[Opening Available data section]

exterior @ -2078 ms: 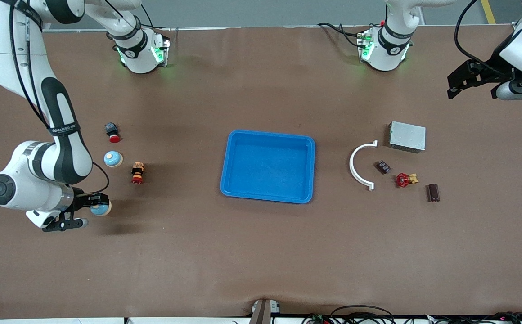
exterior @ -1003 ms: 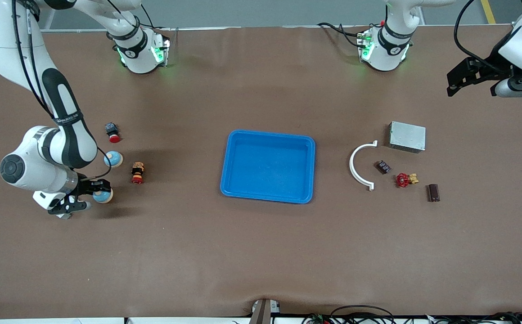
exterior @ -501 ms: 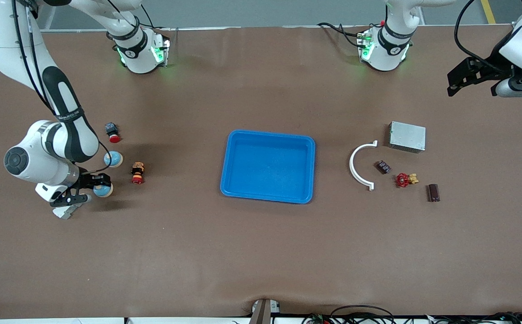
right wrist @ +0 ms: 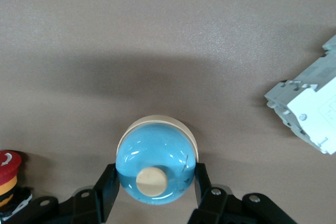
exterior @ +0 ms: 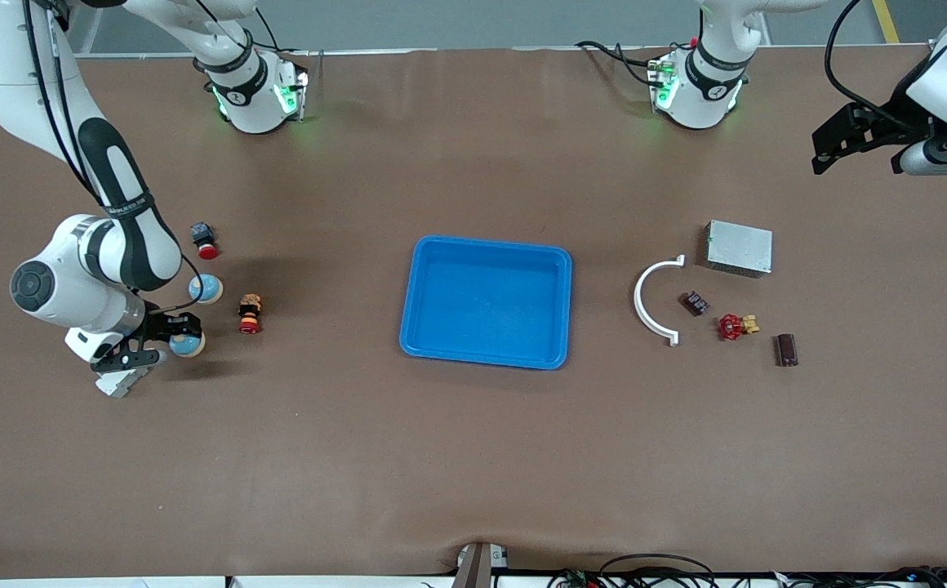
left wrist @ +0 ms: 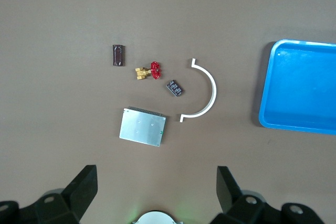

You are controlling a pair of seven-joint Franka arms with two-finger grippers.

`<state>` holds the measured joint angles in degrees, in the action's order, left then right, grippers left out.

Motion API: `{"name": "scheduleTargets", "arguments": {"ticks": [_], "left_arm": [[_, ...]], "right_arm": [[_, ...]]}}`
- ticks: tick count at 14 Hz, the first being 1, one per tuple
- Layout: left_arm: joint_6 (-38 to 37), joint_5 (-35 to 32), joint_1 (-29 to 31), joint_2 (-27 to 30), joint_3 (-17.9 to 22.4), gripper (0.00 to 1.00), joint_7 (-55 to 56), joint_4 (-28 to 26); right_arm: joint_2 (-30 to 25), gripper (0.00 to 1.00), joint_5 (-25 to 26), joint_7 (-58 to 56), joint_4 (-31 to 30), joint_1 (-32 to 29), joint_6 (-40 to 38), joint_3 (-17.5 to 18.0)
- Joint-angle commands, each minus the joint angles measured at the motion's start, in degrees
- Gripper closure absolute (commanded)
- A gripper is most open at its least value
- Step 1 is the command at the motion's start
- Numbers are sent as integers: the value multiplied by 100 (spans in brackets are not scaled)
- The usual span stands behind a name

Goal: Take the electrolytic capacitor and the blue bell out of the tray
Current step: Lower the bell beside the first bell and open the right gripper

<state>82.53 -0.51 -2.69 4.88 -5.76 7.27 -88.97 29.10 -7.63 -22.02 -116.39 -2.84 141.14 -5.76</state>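
My right gripper (exterior: 178, 343) (right wrist: 155, 182) is shut on a blue dome bell (exterior: 188, 347) (right wrist: 156, 161) with a cream button. It holds the bell just over the table at the right arm's end, and a shadow lies under it. A second blue bell (exterior: 206, 288) sits on the table close by. The capacitor (exterior: 785, 349) (left wrist: 119, 55), a dark brown cylinder, lies at the left arm's end. My left gripper (exterior: 826, 155) (left wrist: 156, 177) hangs open and empty, high over that end of the table.
A blue tray (exterior: 416, 327) (left wrist: 265, 114) sits mid-table. Near the capacitor lie a red valve (exterior: 732, 327), a small black part (exterior: 694, 303), a white arc (exterior: 645, 306) and a metal box (exterior: 739, 247). Two red buttons (exterior: 250, 314) (exterior: 205, 239) and a white block (right wrist: 310, 108) surround the held bell.
My right gripper has carried the bell farther from the front camera, closer to the second bell, uncovering the white block on the table. The left arm has barely moved.
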Motion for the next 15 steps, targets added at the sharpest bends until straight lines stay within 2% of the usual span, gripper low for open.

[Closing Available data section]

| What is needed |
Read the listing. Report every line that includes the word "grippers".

| Solution for this problem |
You are controlling a pair of seven-joint Franka arms with two-finger grippers.
`<state>` holds the measured joint angles in degrees, in the action's order, left then right, grippers left out.

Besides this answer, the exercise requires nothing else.